» **About this task**
Repeat the full listing below verbatim and keep the images out.

» **Provided data**
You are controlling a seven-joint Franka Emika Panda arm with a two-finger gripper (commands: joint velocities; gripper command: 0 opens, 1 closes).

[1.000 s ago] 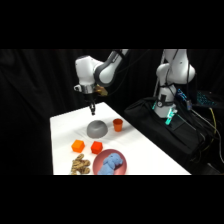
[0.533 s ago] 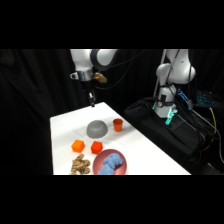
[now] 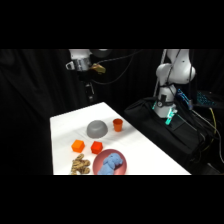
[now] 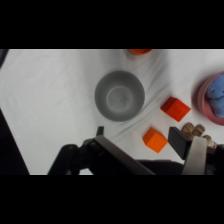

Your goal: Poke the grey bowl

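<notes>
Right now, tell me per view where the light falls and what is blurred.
Side view: the white table is brightly lit against a black background, and the raised gripper is blurred. Wrist view: the grey bowl is evenly lit; the fingers in the foreground are out of focus.

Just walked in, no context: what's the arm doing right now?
A white robot arm is working over a white table. Its claw hangs high above the table's far end, touching nothing. Below it sits the grey bowl, upside down like a dome, with a small orange cup beside it. Nearer the camera are two orange blocks, a red-pink bowl holding something blue, and some brown pieces. Nothing is being held or poked yet.
</notes>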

» **Problem solution**
You are controlling a seven-joint Franka Emika Panda arm with a two-finger gripper (commands: joint velocities; gripper command: 0 opens, 1 closes).

[1.000 s ago] 
[0.533 s ago] 
[now] 
[now] 

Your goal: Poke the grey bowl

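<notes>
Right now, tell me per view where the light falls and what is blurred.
Side view: the white table is brightly lit against a black background, and the raised gripper is blurred. Wrist view: the grey bowl is evenly lit; the fingers in the foreground are out of focus.

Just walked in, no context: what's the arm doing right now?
A white robot arm is working over a white table. Its claw hangs high above the table's far end, touching nothing. Below it sits the grey bowl, upside down like a dome, with a small orange cup beside it. Nearer the camera are two orange blocks, a red-pink bowl holding something blue, and some brown pieces. Nothing is being held or poked yet.
</notes>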

This response is now finished.